**Goal of the exercise**. From the records below, please repeat exactly the line that has "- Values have", the line that has "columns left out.", and every line between them, and nothing else.

(Collected data entries)
*** Begin section ***

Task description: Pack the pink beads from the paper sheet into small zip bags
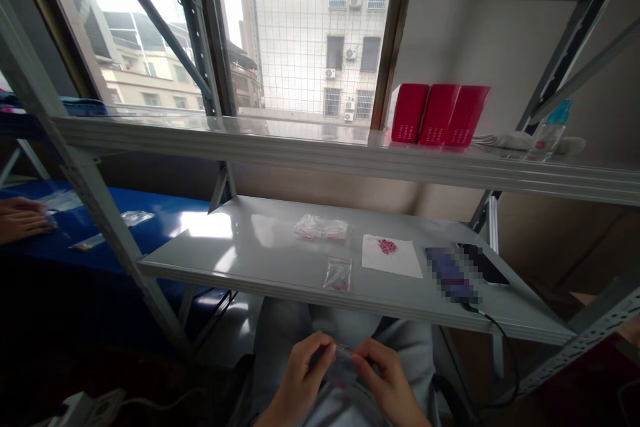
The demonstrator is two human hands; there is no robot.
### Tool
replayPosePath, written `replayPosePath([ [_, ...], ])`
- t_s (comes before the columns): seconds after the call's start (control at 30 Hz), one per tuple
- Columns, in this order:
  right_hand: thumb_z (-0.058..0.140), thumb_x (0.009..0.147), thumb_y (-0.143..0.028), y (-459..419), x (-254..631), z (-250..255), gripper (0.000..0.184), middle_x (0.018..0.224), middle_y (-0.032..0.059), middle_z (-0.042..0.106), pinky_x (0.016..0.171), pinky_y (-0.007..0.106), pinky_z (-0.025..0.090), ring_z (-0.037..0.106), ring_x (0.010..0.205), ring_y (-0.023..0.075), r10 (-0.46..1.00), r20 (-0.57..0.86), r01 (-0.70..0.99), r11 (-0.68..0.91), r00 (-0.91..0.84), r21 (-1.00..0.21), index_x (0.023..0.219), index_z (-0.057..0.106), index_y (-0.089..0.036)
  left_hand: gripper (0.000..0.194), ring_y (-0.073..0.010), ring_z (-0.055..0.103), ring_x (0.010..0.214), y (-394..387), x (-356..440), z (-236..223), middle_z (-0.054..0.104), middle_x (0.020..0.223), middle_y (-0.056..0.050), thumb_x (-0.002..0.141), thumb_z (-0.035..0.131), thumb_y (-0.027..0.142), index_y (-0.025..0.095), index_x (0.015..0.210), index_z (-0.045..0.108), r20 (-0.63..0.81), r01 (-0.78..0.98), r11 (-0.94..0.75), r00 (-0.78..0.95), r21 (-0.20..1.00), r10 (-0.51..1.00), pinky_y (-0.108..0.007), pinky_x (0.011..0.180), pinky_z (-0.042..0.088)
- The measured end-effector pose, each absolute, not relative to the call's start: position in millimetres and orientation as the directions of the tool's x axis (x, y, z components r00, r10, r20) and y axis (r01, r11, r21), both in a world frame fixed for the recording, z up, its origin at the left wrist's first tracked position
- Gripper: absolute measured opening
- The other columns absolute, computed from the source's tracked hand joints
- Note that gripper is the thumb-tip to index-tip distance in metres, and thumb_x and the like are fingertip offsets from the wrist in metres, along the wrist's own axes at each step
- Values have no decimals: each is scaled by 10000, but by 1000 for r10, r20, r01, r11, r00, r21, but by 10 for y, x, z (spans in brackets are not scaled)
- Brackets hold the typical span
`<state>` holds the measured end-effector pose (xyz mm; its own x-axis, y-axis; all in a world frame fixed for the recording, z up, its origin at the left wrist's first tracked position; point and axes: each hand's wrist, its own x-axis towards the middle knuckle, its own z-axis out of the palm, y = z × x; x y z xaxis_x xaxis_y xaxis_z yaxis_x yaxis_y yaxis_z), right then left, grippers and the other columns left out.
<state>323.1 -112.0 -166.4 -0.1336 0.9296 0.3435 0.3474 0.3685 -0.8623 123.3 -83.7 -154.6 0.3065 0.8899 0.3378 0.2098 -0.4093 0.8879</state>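
Over my lap, my left hand (306, 368) and my right hand (379, 368) pinch the top edge of a small clear plastic bag (343, 365) from either side. Something reddish shows faintly near its bottom; the bag is blurred. On the grey shelf ahead lies a similar clear zip bag (337, 273) with a few small red pieces inside. Right of it, a pile of small red and pink pieces (387, 247) rests on a white paper sheet (393, 265). Behind the zip bag is a crumpled clear plastic bundle (321, 227) with pinkish contents.
Two phones (453, 273) (484, 264) lie at the shelf's right, one with a cable. Red boxes (440, 115) and a spray bottle (550, 130) stand on the upper shelf. At left, another person's hands (23, 219) are over a blue table (165, 203). Metal posts frame the shelf.
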Motion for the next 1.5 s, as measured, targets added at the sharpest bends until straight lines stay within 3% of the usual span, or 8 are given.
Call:
replayPosePath([
  [0.3,495,1031,-471,-1116,3236,-1664,443,680,-1,568,624,260,371,533,653,158,931,328,392,364,-158,-845,705,582,-185,484,-150,489,628,-815,1256,-1655,541,662,5,987,508,595,193,727,579,266,159,-337,347,928,899,-246,600,389],
  [0.5,588,978,-492,-1140,3227,-1607,338,774,11,633,661,268,420,584,722,178,922,288,349,367,-258,-862,849,678,-193,471,-156,533,622,-852,1282,-1638,585,648,-13,1010,486,539,190,715,600,309,273,-437,406,857,860,-255,594,364],
  [0.73,619,957,-516,-1146,3222,-1618,421,663,-2,605,617,262,403,566,651,173,940,270,380,332,-208,-864,685,631,-195,416,-149,533,615,-909,1284,-1604,565,643,-6,1017,492,467,196,709,560,342,298,-510,467,807,815,-251,572,342],
  [0.9,593,962,-521,-1186,3324,-1580,401,718,13,647,659,273,423,581,710,190,954,215,423,286,-208,-860,740,678,-198,345,-154,544,625,-912,1293,-1571,591,659,-9,1002,519,371,201,704,552,355,316,-535,479,783,803,-259,593,360],
  [1.13,593,949,-565,-1109,3320,-1555,545,542,-50,389,517,256,238,349,542,117,952,249,409,301,-177,-862,575,431,-203,356,-159,562,634,-891,1117,-1259,591,638,0,982,541,383,204,675,551,274,358,-476,487,804,829,-256,613,371],
  [1.3,550,942,-673,-981,3643,-1655,597,536,-61,327,497,260,265,315,522,119,955,278,327,231,105,-916,580,400,-221,356,-164,545,613,-270,723,-748,565,616,21,967,521,468,208,733,585,336,381,-411,250,828,908,-254,616,397],
  [1.4,538,989,-569,-905,3648,-1549,441,641,-18,513,540,265,400,488,587,158,920,383,384,324,86,-864,736,589,-212,335,-164,532,619,336,606,-536,551,619,32,919,539,478,204,732,588,315,442,-418,290,794,904,-253,615,400],
  [1.5,493,1028,-344,-739,3420,-1338,243,1053,82,678,793,329,531,646,929,230,843,529,533,492,-95,-688,1147,673,-230,345,-171,530,594,790,626,-523,555,579,28,876,529,484,198,693,594,256,560,-413,339,718,905,-258,586,374],
])
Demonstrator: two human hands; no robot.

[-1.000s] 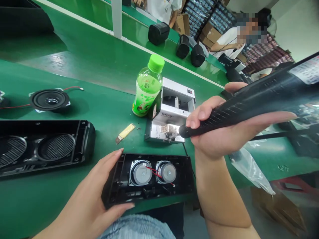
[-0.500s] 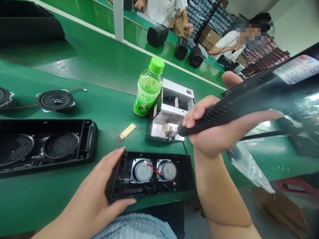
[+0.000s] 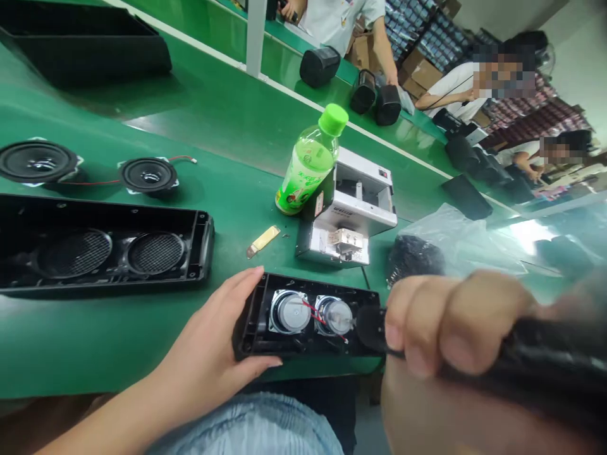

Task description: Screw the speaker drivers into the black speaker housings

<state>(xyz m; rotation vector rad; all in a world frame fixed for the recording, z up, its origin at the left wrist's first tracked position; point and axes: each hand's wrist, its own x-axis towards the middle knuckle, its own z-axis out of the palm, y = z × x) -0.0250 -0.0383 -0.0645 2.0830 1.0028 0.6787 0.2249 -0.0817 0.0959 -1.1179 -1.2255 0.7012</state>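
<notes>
My left hand [image 3: 222,328] grips the left end of a black speaker housing [image 3: 365,297], thumb along the near side and fingers at the far corner. Two silver-backed speaker drivers sit inside, the left driver [image 3: 293,312] and the right driver [image 3: 336,314], with red wires over them. My right hand [image 3: 450,319] is wrapped round a black electric screwdriver [image 3: 564,347]. Its front end reaches over the housing's right end, by the right driver; whether the tip touches anything is unclear. Behind the housing stands a silver screw feeder [image 3: 351,221].
A green-capped bottle [image 3: 308,164] leans against the feeder. A yellow-handled cutter [image 3: 263,241] lies in front. To the left are a larger open housing [image 3: 118,253] and two loose drivers, one being this small driver [image 3: 148,175]. A clear plastic bag [image 3: 455,240] lies right. Co-workers sit across.
My right hand has brought the screwdriver down from the screw feeder to the housing. The camera view has shifted left. My left hand keeps its hold on the housing.
</notes>
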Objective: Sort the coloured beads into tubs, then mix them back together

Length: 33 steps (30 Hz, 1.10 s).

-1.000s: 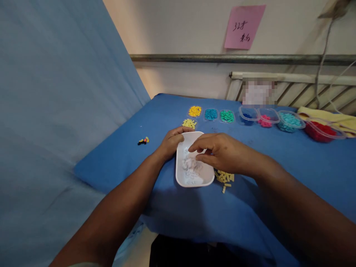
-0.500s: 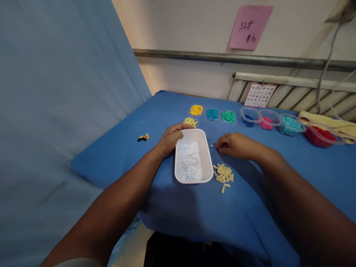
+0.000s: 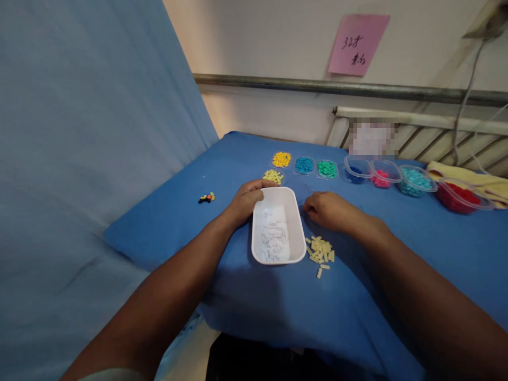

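My left hand [image 3: 246,203] grips the far left corner of a white plastic tub [image 3: 294,230], thumb over the rim and fingers round the outside. Small white building bricks [image 3: 275,239] lie in the tub, mostly toward its near end. Just right of the tub, my right hand [image 3: 326,209] rests low at the cloth with its fingers curled in. Whatever the fingertips hold, if anything, is hidden. Nearer to me, a loose pile of cream bricks [image 3: 320,250] lies on the blue cloth [image 3: 337,312] beside the tub.
Along the back stand clear containers of yellow [image 3: 281,159], blue [image 3: 304,165], green [image 3: 327,169], pink [image 3: 380,179], turquoise [image 3: 416,180] and red bricks [image 3: 458,197]. Pale yellow bricks [image 3: 273,177] sit behind my left hand. A few black and coloured pieces [image 3: 207,198] lie at left.
My right hand has shifted slightly left toward the tub. The small white piece lying by its fingertips before is now out of sight. My left hand keeps its hold on the tub.
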Available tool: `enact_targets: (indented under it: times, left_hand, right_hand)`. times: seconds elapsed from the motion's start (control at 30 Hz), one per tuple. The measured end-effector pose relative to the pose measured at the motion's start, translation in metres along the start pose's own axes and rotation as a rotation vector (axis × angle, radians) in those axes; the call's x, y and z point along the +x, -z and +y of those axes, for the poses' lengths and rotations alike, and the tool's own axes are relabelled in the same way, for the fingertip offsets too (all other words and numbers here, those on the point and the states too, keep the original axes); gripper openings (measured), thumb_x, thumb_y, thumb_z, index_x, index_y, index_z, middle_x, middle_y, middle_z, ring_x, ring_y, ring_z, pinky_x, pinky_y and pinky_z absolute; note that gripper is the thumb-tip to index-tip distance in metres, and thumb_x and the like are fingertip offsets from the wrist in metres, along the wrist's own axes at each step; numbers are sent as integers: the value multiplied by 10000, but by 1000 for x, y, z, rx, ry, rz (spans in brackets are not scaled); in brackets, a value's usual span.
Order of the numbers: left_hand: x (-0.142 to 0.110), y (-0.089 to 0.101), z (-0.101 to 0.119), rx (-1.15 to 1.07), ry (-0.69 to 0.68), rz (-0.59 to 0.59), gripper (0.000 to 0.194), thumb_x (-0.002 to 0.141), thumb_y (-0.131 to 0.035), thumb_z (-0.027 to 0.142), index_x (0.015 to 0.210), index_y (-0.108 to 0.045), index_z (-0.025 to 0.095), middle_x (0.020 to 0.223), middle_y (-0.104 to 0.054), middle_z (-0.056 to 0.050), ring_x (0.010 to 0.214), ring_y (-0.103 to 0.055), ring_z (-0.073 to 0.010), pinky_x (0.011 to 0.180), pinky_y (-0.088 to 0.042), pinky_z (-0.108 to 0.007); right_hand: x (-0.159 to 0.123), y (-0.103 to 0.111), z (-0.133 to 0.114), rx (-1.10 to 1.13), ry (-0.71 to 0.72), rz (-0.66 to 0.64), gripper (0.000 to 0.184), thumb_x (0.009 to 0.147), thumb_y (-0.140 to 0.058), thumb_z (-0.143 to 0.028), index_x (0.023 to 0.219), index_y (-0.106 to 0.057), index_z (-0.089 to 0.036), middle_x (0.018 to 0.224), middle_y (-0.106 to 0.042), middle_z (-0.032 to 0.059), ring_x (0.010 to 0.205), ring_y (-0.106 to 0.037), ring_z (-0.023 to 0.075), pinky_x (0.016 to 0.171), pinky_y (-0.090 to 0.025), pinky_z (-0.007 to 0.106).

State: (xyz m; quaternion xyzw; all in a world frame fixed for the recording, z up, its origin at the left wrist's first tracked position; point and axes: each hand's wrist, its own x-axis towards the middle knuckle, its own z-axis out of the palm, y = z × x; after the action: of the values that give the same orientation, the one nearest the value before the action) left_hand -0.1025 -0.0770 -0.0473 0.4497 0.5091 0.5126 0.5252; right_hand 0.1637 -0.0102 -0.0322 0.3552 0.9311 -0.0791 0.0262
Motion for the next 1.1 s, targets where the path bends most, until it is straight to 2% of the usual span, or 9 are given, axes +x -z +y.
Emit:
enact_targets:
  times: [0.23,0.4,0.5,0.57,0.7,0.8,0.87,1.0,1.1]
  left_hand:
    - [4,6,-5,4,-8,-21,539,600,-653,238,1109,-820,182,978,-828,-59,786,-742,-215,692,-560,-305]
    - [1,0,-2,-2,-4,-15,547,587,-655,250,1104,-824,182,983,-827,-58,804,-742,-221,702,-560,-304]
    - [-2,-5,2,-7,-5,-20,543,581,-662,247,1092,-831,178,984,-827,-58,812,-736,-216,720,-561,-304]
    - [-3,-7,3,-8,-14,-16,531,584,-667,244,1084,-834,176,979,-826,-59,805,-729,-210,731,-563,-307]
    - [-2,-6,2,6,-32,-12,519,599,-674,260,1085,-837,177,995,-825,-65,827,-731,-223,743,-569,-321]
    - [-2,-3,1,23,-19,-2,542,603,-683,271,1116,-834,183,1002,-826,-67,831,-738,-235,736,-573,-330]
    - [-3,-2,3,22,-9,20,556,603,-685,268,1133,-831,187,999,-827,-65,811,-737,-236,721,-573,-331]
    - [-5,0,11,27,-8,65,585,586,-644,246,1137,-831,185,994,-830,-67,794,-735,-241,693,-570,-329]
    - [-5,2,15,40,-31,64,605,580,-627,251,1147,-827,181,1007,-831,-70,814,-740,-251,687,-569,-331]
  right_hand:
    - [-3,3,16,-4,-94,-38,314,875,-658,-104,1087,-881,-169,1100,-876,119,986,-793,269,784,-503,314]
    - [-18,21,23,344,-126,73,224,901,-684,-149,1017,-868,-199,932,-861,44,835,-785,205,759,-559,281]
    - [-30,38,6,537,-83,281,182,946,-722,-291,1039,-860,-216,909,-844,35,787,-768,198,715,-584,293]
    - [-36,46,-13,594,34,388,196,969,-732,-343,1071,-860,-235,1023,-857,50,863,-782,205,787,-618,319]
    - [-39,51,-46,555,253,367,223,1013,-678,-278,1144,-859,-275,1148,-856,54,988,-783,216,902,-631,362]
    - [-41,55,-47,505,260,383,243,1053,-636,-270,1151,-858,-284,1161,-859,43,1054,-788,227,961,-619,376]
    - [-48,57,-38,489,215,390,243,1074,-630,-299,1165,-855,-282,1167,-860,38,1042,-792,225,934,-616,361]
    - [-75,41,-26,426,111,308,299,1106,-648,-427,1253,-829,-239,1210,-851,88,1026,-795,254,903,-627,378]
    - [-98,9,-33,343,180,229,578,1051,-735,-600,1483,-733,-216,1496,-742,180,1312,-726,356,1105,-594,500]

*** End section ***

**Task output**.
- Values have no decimals: each is scaled by 10000, but by 1000 for r10, r20, r01, r11, r00, r21, but by 10 for y, x, z (spans in brackets are not scaled)
- Brackets hold the typical span
`<state>` holds the measured end-effector pose (xyz mm; its own x-axis, y-axis; all in a world frame fixed for the recording, z up, its origin at the left wrist's first tracked position; point and axes: each hand's wrist, its own x-axis towards the middle knuckle, its own z-axis out of the palm, y = z × x; x y z xaxis_x xaxis_y xaxis_z yaxis_x yaxis_y yaxis_z), right then left, grippers and the other columns left out.

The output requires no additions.